ICYMI: Second FTC Hearing Reminds Enforcers Not Everything Is An Antitrust Problem
Earlier today at the Constitution Center, the Federal Trade Commission held the second hearing in its Competition and Consumer Protection in the 21st Century series. Competition policy experts from across both the country and the political spectrum convened in Washington, D.C. to discuss the current state of antitrust law.
Highlights below.
It’s important to remember that not everything is an antitrust issue
Debbie Feinstein, Arnold & Porter Kaye Scholer LLP: “I’m not sure why privacy is a competition issue. HIPAA isn’t a competition statute. We know how to deal with privacy issues quite well. We can do it through it through consumer protection, we can do it through statutes. I’m still puzzled.”
Dennis Carlton, Booth School of Business at the University of Chicago: “Don’t misuse antitrust by trying to fix problems that antitrust enforcement is not well suited to fix and has little to do with their creation.”
Dennis Carlton, Booth School of Business at the University of Chicago: “So judges would have a lot of discretion, antitrust enforcers would have a lot of discretion on which cases to bring. That seems pretty undisciplined. How are you going to tell whether someone’s doing a good job, if they can weigh a million things in their decision. I think it would lead to inefficiency and bad policy. Even worse, it will lead to, when you have wide discretion, no one can tell whether you’re doing a good job or bad job, that is, whether you’re adhering to the criteria that you’re supposed to be. That’s put you subject to lots of outside influence. Could be political influence, could be God forbid corruption. Could be the incentive of firms to lobby, or it could be, and Joe touched on this and I agree with it, the incentive of very profitable firms to sponsor legislation that says, ‘Listen, it’s not so bad, we’re within this, you had this huge discretion, why don’t do you this?'”
Dennis Carlton, Booth School of Business at the University of Chicago: “Well, I think antitrust is designed to promote the process of competition. Period. It’s not designed to solve important problems like — that may well exist, it’s just not suited for that.”
Current antitrust law, driven by the consumer welfare standard, has been successful
Keith Hylton, Boston University School of Law: “I guess, I’d begin with the statement that, in general, I think antitrust is in pretty good shape.”
Dennis Carlton, Booth School of Business at the University of Chicago: “As far as whether antitrust is up to the task of dealing with new problems, I think it is.”
Keith Hylton, Boston University School of Law: “The consumer welfare has been a big improvement. I would say it’s something like a foreseeable consumer welfare standard, because courts are taking into account efficiency gains and consumers often don’t get to benefit from the efficiency gains immediately, they don’t get to eat the efficiency gains right away. But in the foreseeable future they often do get to eat — quote unquote — eat the efficiency gains. So that’s what we have. And you could move away from the consumer welfare standard but I’m not sure what you would do, where it — what it — would be, you could try to take externalities into account.”

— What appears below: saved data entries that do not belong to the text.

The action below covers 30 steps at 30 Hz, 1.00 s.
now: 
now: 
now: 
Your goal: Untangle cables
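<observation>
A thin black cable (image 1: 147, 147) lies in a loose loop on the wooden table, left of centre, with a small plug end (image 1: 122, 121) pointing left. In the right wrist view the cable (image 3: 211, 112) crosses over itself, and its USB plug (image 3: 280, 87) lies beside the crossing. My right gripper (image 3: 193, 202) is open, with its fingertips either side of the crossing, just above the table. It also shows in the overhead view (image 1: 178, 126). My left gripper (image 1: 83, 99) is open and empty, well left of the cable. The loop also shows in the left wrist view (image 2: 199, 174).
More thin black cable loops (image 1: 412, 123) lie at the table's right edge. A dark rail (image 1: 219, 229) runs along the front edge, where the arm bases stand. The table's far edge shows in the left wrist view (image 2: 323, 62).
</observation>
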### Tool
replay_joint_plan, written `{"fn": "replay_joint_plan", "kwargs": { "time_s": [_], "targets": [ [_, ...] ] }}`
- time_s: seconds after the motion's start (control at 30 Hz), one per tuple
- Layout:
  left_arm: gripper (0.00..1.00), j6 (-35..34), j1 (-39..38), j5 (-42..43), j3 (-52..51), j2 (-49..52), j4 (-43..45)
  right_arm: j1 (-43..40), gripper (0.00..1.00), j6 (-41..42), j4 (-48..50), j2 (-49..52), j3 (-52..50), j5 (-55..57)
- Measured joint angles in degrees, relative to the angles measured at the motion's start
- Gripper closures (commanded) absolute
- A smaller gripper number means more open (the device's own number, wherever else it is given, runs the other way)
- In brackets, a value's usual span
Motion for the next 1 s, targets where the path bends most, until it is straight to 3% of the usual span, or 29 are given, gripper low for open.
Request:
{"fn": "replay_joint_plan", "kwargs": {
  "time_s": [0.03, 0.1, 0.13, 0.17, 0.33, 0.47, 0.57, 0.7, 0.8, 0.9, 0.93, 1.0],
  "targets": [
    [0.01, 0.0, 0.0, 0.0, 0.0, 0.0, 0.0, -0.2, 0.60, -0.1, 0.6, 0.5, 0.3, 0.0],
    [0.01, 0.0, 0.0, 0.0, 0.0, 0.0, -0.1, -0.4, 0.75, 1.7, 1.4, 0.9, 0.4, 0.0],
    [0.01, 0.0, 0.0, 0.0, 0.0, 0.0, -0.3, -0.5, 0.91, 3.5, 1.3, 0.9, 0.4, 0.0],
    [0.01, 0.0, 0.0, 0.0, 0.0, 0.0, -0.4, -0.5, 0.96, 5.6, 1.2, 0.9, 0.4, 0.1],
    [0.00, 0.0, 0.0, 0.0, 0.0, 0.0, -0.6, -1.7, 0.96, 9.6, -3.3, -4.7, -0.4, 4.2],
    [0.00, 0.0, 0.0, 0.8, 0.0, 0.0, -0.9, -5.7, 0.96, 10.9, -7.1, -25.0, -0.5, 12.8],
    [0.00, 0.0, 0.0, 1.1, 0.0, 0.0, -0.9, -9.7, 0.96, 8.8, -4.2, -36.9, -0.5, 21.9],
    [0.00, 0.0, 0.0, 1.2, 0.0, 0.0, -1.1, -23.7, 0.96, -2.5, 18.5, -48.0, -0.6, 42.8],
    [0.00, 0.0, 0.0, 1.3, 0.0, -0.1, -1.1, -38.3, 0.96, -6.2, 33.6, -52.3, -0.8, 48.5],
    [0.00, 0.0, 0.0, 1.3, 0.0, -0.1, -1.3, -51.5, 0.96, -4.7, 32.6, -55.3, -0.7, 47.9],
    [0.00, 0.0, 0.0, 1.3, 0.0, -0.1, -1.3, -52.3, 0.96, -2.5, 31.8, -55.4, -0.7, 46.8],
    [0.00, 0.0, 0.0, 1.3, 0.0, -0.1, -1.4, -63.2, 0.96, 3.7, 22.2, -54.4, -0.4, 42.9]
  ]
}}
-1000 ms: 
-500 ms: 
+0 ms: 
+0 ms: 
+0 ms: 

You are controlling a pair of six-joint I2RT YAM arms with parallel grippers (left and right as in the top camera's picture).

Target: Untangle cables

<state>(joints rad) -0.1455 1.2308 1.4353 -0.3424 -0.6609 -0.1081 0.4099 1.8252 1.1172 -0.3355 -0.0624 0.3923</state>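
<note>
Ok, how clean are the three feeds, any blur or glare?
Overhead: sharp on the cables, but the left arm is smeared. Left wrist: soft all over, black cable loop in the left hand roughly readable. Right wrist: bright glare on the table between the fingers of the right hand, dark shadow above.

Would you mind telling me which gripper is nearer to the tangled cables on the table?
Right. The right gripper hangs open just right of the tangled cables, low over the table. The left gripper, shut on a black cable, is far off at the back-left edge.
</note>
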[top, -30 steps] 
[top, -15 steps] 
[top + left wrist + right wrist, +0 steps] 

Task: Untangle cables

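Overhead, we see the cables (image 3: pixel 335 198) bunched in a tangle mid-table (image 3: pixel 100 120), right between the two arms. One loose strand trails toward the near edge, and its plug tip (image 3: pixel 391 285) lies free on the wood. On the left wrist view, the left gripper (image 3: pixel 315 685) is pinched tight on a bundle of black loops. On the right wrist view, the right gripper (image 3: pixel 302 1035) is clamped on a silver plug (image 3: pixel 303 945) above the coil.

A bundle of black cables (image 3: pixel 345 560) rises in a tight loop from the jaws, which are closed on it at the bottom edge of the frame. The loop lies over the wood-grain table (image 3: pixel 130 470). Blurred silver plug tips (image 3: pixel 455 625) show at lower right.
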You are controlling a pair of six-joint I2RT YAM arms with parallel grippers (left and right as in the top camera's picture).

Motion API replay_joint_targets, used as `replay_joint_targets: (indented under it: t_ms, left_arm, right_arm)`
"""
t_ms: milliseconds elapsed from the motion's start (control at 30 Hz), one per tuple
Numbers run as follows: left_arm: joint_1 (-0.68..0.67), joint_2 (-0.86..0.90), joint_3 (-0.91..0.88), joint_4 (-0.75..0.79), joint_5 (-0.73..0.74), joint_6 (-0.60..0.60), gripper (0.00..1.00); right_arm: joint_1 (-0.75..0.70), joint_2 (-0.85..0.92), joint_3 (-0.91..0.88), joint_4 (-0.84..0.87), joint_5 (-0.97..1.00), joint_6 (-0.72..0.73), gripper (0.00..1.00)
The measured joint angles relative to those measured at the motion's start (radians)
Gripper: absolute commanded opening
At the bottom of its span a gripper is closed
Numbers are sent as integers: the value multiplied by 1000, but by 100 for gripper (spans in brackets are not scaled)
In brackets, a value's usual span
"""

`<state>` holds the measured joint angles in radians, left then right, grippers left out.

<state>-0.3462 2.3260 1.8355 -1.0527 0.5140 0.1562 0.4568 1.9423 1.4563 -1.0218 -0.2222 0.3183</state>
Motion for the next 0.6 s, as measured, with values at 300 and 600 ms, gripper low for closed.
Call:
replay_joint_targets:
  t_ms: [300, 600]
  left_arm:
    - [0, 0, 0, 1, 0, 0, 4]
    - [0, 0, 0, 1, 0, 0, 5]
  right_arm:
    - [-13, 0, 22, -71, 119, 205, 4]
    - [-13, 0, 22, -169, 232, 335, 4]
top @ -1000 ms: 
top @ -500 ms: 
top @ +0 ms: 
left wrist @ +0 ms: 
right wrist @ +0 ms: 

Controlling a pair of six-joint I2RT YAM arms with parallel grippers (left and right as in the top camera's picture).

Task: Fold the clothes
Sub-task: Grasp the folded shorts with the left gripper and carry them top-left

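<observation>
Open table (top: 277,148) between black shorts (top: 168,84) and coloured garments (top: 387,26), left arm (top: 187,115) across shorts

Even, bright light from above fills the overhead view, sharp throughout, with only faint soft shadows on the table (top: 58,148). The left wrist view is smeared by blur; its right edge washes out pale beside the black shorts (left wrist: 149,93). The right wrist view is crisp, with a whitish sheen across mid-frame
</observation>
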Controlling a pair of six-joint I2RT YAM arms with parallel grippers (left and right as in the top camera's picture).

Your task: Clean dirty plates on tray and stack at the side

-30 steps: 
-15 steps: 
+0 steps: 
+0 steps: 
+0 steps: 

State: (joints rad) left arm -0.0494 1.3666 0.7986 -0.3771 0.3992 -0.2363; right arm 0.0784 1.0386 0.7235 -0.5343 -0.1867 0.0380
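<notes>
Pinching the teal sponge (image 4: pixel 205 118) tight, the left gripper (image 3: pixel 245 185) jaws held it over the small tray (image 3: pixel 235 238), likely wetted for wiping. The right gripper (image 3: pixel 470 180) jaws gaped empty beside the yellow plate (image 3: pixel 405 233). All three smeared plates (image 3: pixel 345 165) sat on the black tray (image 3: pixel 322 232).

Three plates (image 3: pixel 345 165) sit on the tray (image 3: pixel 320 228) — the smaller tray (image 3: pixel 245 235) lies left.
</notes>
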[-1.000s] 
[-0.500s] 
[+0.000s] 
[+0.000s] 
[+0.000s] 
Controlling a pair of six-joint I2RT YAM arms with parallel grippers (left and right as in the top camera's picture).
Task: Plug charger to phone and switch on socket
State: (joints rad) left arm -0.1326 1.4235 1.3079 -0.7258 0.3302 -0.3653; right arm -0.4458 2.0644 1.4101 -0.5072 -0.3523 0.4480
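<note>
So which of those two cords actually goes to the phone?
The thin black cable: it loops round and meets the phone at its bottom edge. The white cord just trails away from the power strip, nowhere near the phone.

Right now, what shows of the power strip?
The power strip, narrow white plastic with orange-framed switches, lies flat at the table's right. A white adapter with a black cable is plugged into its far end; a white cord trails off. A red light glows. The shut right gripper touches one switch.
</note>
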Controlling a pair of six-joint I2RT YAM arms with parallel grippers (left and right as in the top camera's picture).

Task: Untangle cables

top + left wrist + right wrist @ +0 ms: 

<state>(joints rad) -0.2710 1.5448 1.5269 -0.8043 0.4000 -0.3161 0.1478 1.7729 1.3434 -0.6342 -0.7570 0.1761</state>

Dramatic changes to antitrust law could harm companies that are delivering value to American consumers
Robert Willig, Princeton University: “A major part of the changes in the economy, from my point of view, have been the increasing prevalence of economies of scale, also economies of scope. And I would like to point out this is not a bad thing in itself, because increase in scale economies is really a concomitant of the fantastic innovations that we’ve seen, the increases in productivity, the technological progress, the effusion of technology into a wide variety of sectors.”
Dennis Carlton, Booth School of Business at the University of Chicago: “Regulation can distort competition and serve special interest groups. I think the more you diffuse the goal of antitrust in competition policy the more likely you open our society up to distortionary policies that will serve a private interest.”
Antitrust law should be simple and standardized
William Kovacic, George Washington University Law School: “To do otherwise is to create a multi-goal framework without a weighting or hierarchy, that leads to you idiosyncratic outcomes, judge by judge, agency by agency, which they described as on the border of unconstitutionality. In other words, they said the only practical way to apply this law in a coherent, meaningful way is to adopt a principally economic orientation and focus without using the specific term on consumer concerns. Not just price. Quality, of course, innovation, but Areeda and Turner brought the center and the center-left along with them.”
William Kovacic, George Washington University Law School: “You will have to answer the challenge that these commentators offered, which says show me how it’s applied in a specific case. Show me the hierarchy of values, you want to give more emphasis to workers than you do on consumers? Consumers get lower prices but workers get lower wages? What’s the trade-off? What’s the exchange rate between the efficiency that comes from scale economies and the limited opportunities for SMEs.”